● **TASK REQUIREMENTS**: Copy nothing but the lines from the one containing "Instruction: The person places" through the last line of the records, repeated exactly and without pictures.

(Items from a data source)
BEGIN

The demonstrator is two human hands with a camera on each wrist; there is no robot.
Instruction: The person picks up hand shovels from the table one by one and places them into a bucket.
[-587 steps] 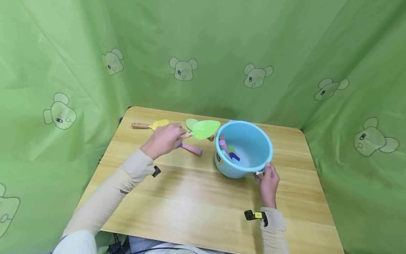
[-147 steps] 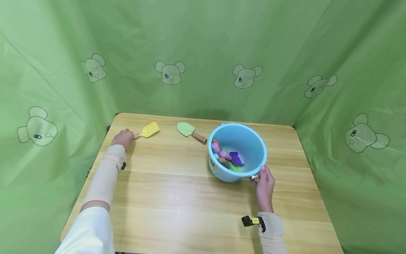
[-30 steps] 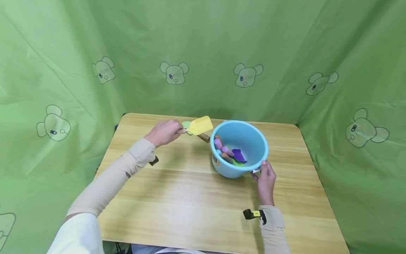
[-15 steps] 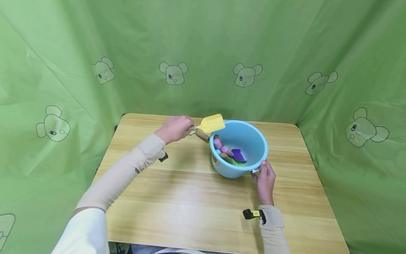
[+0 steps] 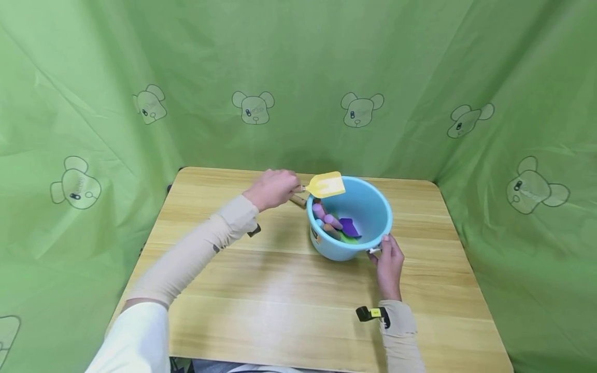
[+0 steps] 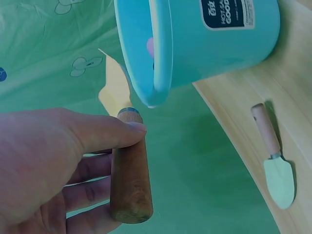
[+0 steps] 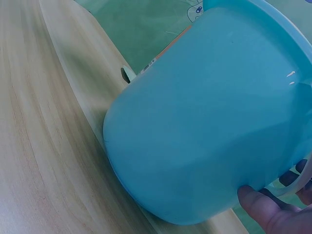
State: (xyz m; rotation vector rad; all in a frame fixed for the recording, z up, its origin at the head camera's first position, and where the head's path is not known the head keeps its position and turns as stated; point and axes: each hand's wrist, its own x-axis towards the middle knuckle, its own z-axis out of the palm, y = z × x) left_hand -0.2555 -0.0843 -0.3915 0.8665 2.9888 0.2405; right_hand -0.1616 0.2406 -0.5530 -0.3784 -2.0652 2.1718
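Note:
My left hand point(image 5: 272, 189) grips the wooden handle of a small yellow shovel point(image 5: 326, 185), its thumb along the handle in the left wrist view. The yellow blade is over the far-left rim of a light blue bucket point(image 5: 333, 252), above the opening. My right hand point(image 5: 390, 264) holds the bucket at its near-right rim, by the white handle joint; in the right wrist view the thumb point(image 7: 256, 202) lies against the wall. Inside the bucket lie pink handles point(image 5: 332, 221), a purple blade point(image 5: 349, 227) and a bright green blade point(image 5: 347, 238).
A pale green trowel point(image 6: 279, 183) with a wooden handle lies on the table left of the bucket, mostly hidden behind my left hand in the head view. The wooden table point(image 5: 280, 295) is enclosed by green curtains point(image 5: 303, 140) with bear-like faces.
My left hand took the yellow shovel from the table's left and brought it right, over the bucket rim. Earlier, bright green and purple-pink tools went into the bucket. My right hand stayed put.

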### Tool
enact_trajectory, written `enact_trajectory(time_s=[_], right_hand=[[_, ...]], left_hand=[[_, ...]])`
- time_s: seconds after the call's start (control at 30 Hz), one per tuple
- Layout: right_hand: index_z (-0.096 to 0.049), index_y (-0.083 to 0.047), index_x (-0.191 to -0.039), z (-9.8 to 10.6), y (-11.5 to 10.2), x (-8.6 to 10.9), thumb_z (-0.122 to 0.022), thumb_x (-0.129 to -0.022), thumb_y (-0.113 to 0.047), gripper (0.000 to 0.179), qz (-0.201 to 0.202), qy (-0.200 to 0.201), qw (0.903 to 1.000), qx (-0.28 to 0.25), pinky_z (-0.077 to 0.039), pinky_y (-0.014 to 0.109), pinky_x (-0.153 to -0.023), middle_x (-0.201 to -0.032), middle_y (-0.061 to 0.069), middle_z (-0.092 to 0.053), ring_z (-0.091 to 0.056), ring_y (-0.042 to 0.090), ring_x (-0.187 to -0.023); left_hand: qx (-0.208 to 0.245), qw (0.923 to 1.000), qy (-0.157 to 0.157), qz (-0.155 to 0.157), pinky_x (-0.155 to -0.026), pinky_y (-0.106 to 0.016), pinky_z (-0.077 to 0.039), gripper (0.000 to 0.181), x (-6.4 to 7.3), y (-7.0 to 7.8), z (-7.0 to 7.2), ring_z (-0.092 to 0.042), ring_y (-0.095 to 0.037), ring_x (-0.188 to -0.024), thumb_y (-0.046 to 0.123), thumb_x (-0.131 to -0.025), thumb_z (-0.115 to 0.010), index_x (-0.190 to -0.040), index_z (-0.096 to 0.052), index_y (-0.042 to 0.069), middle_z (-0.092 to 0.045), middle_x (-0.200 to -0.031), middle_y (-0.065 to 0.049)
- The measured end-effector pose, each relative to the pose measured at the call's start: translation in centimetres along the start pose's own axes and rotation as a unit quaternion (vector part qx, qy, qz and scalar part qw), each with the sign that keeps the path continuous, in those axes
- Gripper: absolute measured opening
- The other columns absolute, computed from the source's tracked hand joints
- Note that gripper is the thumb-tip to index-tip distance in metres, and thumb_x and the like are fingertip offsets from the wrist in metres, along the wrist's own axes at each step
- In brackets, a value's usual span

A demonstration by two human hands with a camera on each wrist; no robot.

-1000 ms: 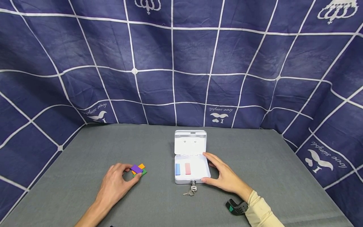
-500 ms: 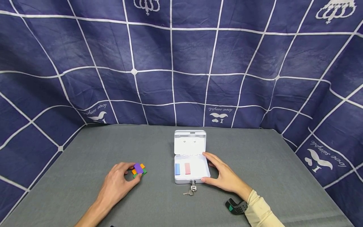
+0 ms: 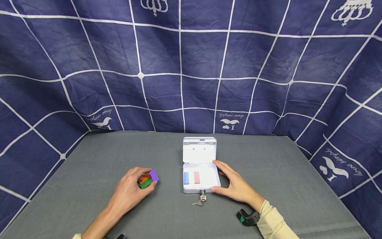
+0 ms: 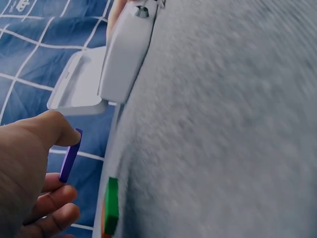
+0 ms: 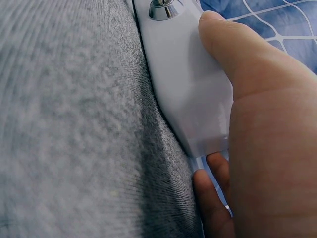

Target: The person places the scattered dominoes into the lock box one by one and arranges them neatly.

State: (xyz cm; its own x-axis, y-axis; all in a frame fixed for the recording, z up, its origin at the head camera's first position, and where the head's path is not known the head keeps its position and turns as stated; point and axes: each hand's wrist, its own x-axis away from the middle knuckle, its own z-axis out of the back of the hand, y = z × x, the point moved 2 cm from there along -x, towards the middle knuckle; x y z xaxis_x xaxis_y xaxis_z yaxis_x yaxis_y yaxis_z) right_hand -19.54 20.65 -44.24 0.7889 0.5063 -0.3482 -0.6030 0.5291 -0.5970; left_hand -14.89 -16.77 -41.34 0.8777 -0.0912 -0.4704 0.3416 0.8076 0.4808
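Towards the left of the table [image 3: 167, 215], well in from its left edge, the left hand [image 3: 131, 187] pinches a flat purple block [image 3: 154, 175] between thumb and fingers. Partly inside its curve lie an orange block [image 3: 145, 178] and a green block [image 3: 146, 183], on the grey cloth. The left wrist view shows the purple block apart from the green one and off the surface, so the step in hand looks like picking it from the pile.

Bare cloth separates this hand from the white metal cash box [image 3: 211, 181], giving a direct path rightward. The next move probably calls for clearing the box's left wall and laying the purple block flat right of the blue block [image 3: 186, 178] and pink block [image 3: 197, 177], which lie inside. The lid [image 3: 199, 151] stands open towards the table's far edge; keys [image 3: 198, 202] hang from the front lock.

The right hand [image 3: 237, 186] grips the box's right side, apparently steadying it, thumb by the near corner, with ample table between it and the right edge.
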Motion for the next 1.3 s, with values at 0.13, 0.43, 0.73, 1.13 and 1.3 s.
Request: enact_trajectory(time_s=[0.13,0.43,0.73,1.13,1.3], right_hand=[[-0.039,-0.015,-0.159,0.0,0.0,0.0,-0.086,-0.086,-0.038,0.090,0.000,0.000,1.0000,-0.001,-0.048,0.032,-0.109,-0.160,0.005,-0.043,-0.048,0.023,-0.142],[-0.039,-0.015,-0.160,-0.1,0.0,0.0,-0.086,-0.086,-0.038,0.091,-0.001,-0.001,1.0000,-0.004,-0.048,0.031,-0.110,-0.161,0.005,-0.043,-0.048,0.023,-0.142],[-0.039,-0.015,-0.159,0.0,0.0,0.0,-0.086,-0.085,-0.037,0.090,0.000,0.002,1.0000,-0.005,-0.048,0.031,-0.109,-0.160,0.004,-0.043,-0.048,0.023,-0.142],[-0.039,-0.015,-0.159,-0.2,0.0,0.1,-0.086,-0.085,-0.037,0.090,-0.004,0.001,1.0000,-0.008,-0.047,0.031,-0.110,-0.160,0.004,-0.043,-0.048,0.024,-0.142],[-0.039,-0.015,-0.159,-0.1,0.0,0.1,-0.086,-0.085,-0.038,0.090,-0.004,0.002,1.0000,-0.009,-0.048,0.032,-0.110,-0.160,0.005,-0.043,-0.049,0.024,-0.142]], left_hand=[[0.015,0.9998,-0.006,-0.009,-0.078,-0.041,-0.054,0.039,-0.4,0.8,-0.2,-0.065,-0.016,-0.093,0.023,-0.078,-0.088,-0.113,-0.076,0.012,-0.073,-0.104,0.000],[0.045,0.9976,-0.012,-0.050,-0.072,-0.030,-0.053,0.036,-1.7,2.7,-0.7,-0.061,-0.011,-0.081,0.022,-0.076,-0.089,-0.109,-0.076,0.013,-0.069,-0.091,0.005],[0.055,0.9959,-0.019,-0.069,-0.074,-0.032,-0.054,0.040,-3.1,4.0,-1.5,-0.064,-0.009,-0.085,0.023,-0.075,-0.088,-0.112,-0.077,0.012,-0.072,-0.095,0.004],[0.069,0.9933,-0.051,-0.078,-0.072,-0.028,-0.052,0.039,-4.1,5.5,-2.8,-0.064,-0.011,-0.084,0.025,-0.077,-0.087,-0.112,-0.077,0.011,-0.073,-0.097,0.002],[0.074,0.9917,-0.073,-0.076,-0.071,-0.027,-0.050,0.038,-4.5,6.3,-3.4,-0.064,-0.012,-0.084,0.028,-0.078,-0.087,-0.111,-0.077,0.011,-0.072,-0.095,0.003]])
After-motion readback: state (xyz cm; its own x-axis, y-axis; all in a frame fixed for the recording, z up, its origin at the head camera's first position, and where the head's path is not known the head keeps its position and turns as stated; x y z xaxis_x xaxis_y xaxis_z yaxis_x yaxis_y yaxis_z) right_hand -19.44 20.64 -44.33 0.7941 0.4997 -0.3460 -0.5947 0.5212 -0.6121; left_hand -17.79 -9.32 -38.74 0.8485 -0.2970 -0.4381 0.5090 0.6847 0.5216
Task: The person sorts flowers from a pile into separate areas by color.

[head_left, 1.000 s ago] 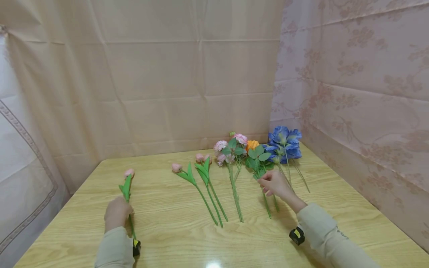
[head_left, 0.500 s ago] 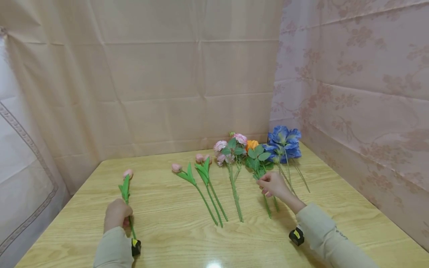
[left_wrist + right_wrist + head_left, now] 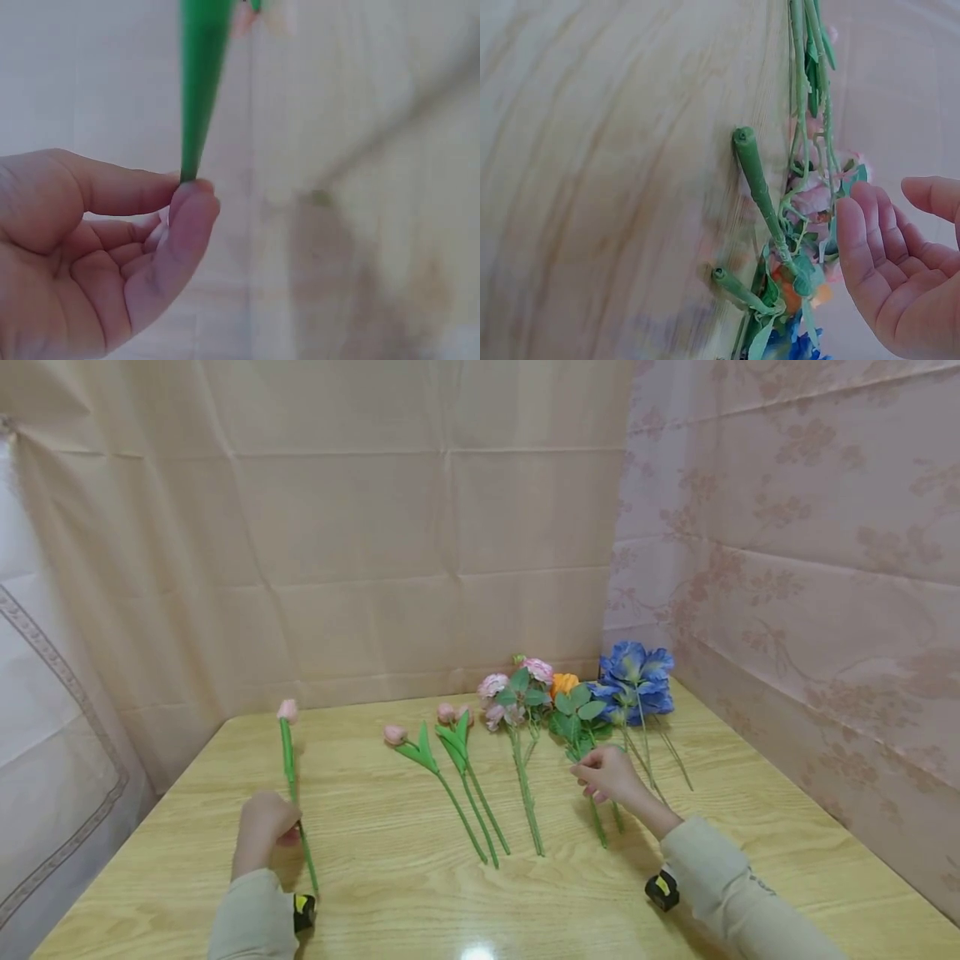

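In the head view, my left hand pinches the thin green stem of a pink tulip at the table's left. The left wrist view shows that stem between thumb and index fingertip. The tulip's head points away from me and its stem end towards me. Over the green stems of the orange flowers hovers my right hand. Its thumb stands apart from the loosely bent fingers in the right wrist view, with nothing between them. Three more pink tulips lie mid-table.
Pink ruffled flowers lie between the tulips and the orange flowers. Blue flowers lie at the back right of the wooden table. A beige curtain hangs behind it, and a patterned pink cloth on the right.
The tulip in my left hand has swung upright and its head has moved further back; the hand has shifted slightly forward and right. My right hand has barely moved.
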A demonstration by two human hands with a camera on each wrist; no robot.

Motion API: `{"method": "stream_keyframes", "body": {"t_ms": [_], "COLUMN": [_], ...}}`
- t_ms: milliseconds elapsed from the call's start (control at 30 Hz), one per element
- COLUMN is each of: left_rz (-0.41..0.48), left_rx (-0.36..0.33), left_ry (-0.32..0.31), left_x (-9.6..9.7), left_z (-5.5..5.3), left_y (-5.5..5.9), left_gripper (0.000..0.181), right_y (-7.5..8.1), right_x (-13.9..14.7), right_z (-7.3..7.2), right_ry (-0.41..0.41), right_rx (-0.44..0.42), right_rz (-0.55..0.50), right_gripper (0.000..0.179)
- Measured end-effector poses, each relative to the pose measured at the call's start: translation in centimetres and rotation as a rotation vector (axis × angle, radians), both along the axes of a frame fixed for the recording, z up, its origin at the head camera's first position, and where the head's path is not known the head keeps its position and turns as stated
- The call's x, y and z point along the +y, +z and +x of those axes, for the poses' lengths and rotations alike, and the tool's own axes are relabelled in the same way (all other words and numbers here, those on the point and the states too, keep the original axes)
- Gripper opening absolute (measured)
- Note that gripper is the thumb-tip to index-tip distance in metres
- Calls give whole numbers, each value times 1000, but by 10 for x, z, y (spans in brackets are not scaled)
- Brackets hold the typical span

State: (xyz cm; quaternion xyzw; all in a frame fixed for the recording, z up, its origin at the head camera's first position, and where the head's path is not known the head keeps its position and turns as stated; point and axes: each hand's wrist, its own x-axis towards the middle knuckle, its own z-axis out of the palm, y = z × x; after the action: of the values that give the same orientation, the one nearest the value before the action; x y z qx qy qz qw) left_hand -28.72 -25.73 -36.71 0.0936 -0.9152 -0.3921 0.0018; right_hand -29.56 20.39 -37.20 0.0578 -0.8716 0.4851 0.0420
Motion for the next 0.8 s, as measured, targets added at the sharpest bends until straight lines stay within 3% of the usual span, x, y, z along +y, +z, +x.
{"method": "stream_keyframes", "body": {"t_ms": [200, 800], "left_rz": [89, 235], "left_rx": [31, 96], "left_ry": [-33, -164], "left_x": [15, 67], "left_z": [1, 6], "left_y": [14, 38], "left_gripper": [13, 9], "right_y": [9, 2], "right_x": [-10, -31], "right_z": [6, 6], "right_ry": [-52, 64], "right_rx": [-28, -43], "right_rz": [33, -3], "right_gripper": [19, 18]}}
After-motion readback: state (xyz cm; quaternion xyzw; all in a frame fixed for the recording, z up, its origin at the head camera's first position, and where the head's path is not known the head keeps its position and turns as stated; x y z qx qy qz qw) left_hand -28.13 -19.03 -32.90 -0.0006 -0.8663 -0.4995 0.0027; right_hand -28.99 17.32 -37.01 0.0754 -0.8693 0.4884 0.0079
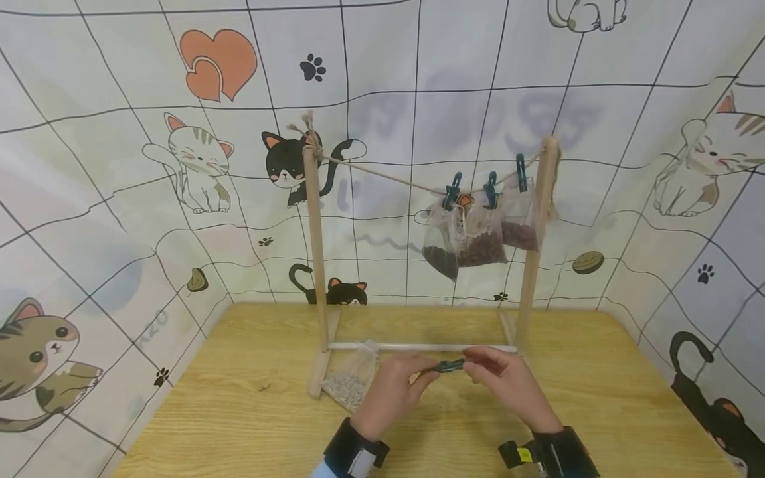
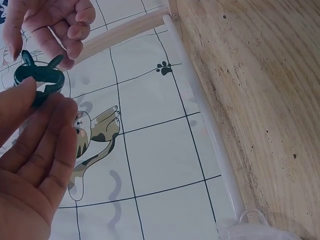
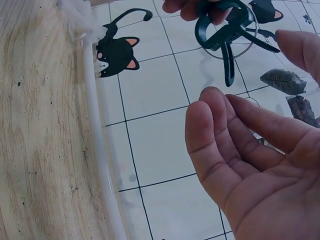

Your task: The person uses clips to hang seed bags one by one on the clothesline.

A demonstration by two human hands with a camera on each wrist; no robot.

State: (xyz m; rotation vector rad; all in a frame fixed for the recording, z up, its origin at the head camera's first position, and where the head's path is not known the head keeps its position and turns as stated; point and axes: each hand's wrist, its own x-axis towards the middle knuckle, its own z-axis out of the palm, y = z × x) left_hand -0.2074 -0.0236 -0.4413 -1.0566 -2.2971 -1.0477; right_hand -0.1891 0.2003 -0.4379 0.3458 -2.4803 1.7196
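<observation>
Between the thumb and fingers of my left hand (image 1: 391,388) a dark green spring clip (image 1: 449,366) is pinched, held above the table. Its two handles point toward my right hand (image 1: 508,385), whose thumb and fingers are spread around them. In the right wrist view, the thumb is by one handle tip of the clip (image 3: 216,39), while the other fingers lie apart from it. A clear bag of pale bits (image 1: 346,388) rests on the table beside my left forearm, partly hidden by the hand.
A wooden frame (image 1: 315,245) stands behind the hands, with a white bar (image 1: 406,347) low across it. From its sagging string (image 1: 388,176), three bags, one being a reddish-brown-filled bag (image 1: 483,247), hang by green clips at the right. Cat-print cloth surrounds the wooden table (image 1: 239,398).
</observation>
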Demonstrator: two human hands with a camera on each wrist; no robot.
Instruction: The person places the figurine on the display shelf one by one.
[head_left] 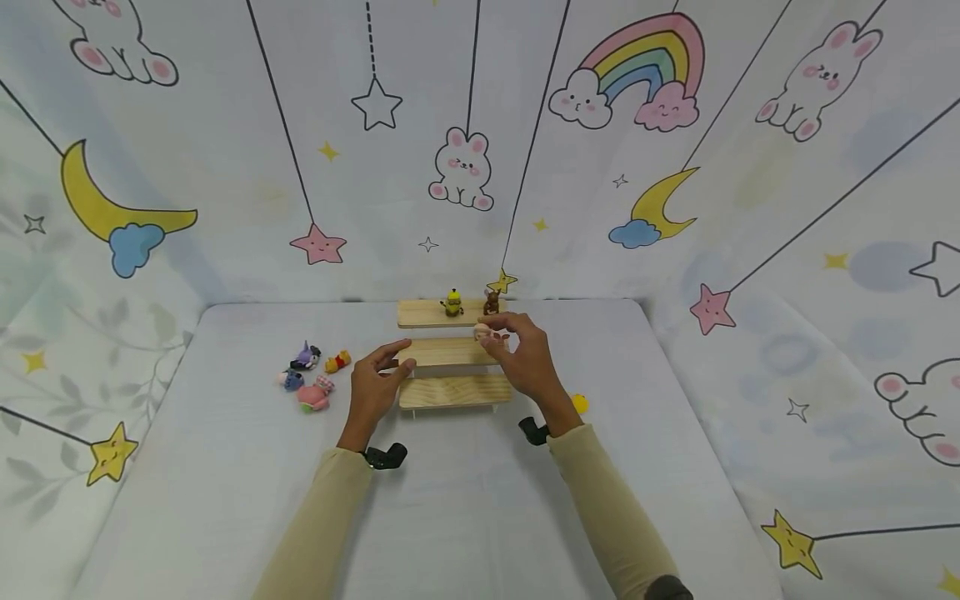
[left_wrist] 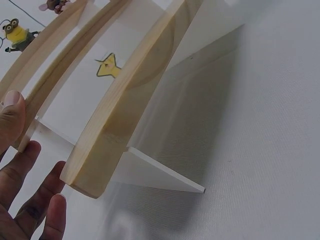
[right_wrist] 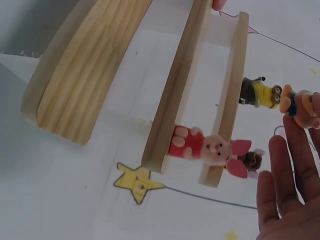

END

● **ANSWER FOR THE TASK**:
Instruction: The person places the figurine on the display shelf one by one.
[head_left] 
[left_wrist] 
[right_wrist] 

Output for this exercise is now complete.